Looking To the Future 

In 2017 Governor Jerry Brown signed AB705 (Jacqui Irwin), a bill sponsored and long championed by the Campaign for College Opportunity, requiring community colleges to maximize the likelihood of a student completing transfer-level English and math coursework within a year of their first English or math course, respectively. Since then, throughput rates for transfer-level math and English courses have risen dramatically with math completion rates doubling from 27% to 54% in that timeframe. Previously, many community colleges had over relied on remedial coursework- over 75% of students were required to take remedial math and/or English classes- despite years of evidence that students placed directly in transfer-level courses were more likely to complete the coursework in a timely manner.  

English completion rates have increased substantially as well, from 52% in 2017 to 68% in 2020. While English completion rates decreased for the first time since AB705’s passage (from 68% in 2020 to 66% in 2021), that decline can be wholly attributed to the increased EW totals, as without including excused withdrawals, the completion rate increased to 69%, an all-time high. Similarly, when excluding excused withdrawals, the completion rate for transfer-level Math courses increased by an additional three percentage points to 57%- also an all-time high. As of January 2023, the CCC has reverted its EW eligibility requirements to their pre-COVID standards, and the prevalence of EW notations has been steadily decreasing since peaking in the fall of 2020.  

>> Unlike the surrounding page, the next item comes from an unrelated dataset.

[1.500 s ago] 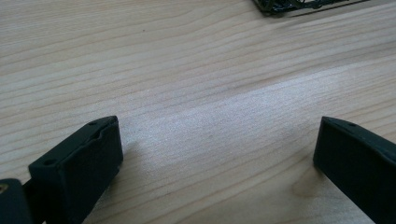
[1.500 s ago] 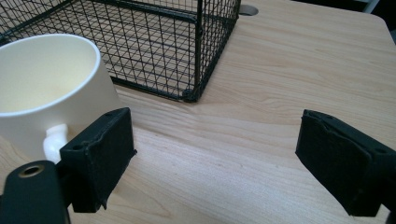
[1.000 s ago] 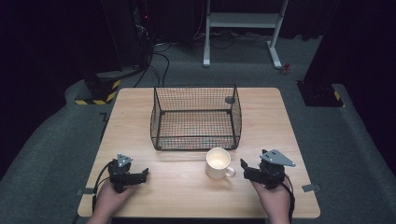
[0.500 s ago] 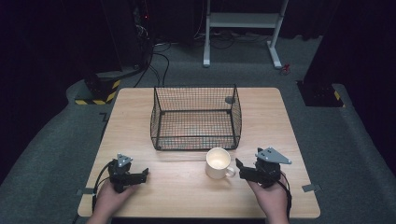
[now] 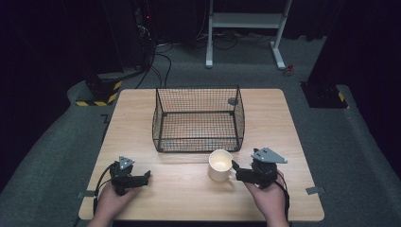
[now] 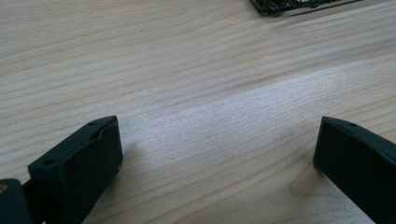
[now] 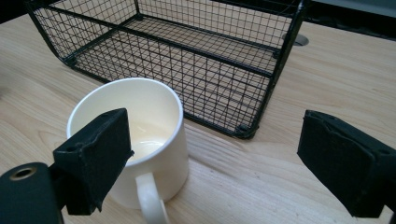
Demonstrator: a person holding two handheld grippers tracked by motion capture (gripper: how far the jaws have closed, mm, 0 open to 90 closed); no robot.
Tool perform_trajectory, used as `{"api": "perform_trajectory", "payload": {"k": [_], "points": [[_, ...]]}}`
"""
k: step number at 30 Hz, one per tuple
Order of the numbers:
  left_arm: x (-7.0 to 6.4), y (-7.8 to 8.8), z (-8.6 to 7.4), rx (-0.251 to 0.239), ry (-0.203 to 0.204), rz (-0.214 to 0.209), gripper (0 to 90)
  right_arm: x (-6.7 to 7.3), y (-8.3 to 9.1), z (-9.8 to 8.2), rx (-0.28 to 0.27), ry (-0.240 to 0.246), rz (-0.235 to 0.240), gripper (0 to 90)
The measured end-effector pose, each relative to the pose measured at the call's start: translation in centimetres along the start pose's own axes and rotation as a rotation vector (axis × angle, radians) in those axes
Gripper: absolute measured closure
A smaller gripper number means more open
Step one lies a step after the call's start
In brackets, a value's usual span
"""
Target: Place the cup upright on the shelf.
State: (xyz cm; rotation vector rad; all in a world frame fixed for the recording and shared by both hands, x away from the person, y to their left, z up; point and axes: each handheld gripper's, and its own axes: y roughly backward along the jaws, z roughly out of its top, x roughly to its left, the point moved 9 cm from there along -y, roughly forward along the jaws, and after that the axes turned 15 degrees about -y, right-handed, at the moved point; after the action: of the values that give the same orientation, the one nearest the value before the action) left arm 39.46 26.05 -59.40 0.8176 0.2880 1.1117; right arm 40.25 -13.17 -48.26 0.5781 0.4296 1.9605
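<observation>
Hardly begun, by the look of it: wire basket [image 5: 198, 118] at the middle of the tabletop [image 5: 142, 113] holding nothing, mug [image 5: 220, 165] standing upright on the wood just outside its near right corner, not yet gripped. Right claw [image 5: 234, 171] wide open, at the mug's handle side, one pad beside the rim. Left claw [image 5: 147, 176] open too, holding nothing, near the front left edge.
</observation>
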Motion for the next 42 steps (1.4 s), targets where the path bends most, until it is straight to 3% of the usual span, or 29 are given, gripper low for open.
{"api": "perform_trajectory", "payload": {"k": [42], "points": [[-0.1,0.0,0.0,-0.003,-0.003,-0.004,1.5,5.0,-2.9,-0.3,0.068,0.086,0.092,9.0]]}}
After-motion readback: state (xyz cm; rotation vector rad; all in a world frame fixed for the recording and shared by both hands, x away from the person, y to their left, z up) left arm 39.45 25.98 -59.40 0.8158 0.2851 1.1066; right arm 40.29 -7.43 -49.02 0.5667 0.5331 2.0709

There is undoubtedly much more work to be done to realize the promise of equitable placement policy. While we’ve seen near total compliance with AB705 on the English front (97% of students were placed directly into a transfer-level English course within one year of enrollment), we are not there yet with math. In Fall 2019, only 43% of students were placed directly into a transfer-level math course within one year of enrollment. One year later that number shot up all the way to 79%- a massive 36 percentage point improvement in just 12 months. However, by 2021 the transfer-level math enrollment rate’s meteoric growth slowed considerably, landing at 81%, indicating a remaining hesitancy by some colleges to fully embrace the program to virtually eliminate remedial math. Fortunately, the state has already acted on this front. In 2022, the state assembly passed AB1705, which once again mandated that all students be placed directly into transfer level English/math courses withing one year of enrollment and closed several loopholes that have been used to sidestep previous regulation. With AB1705 in place, we will hopefully come to view the EW as merely a blip during an extended wave of student success that is only just beginning.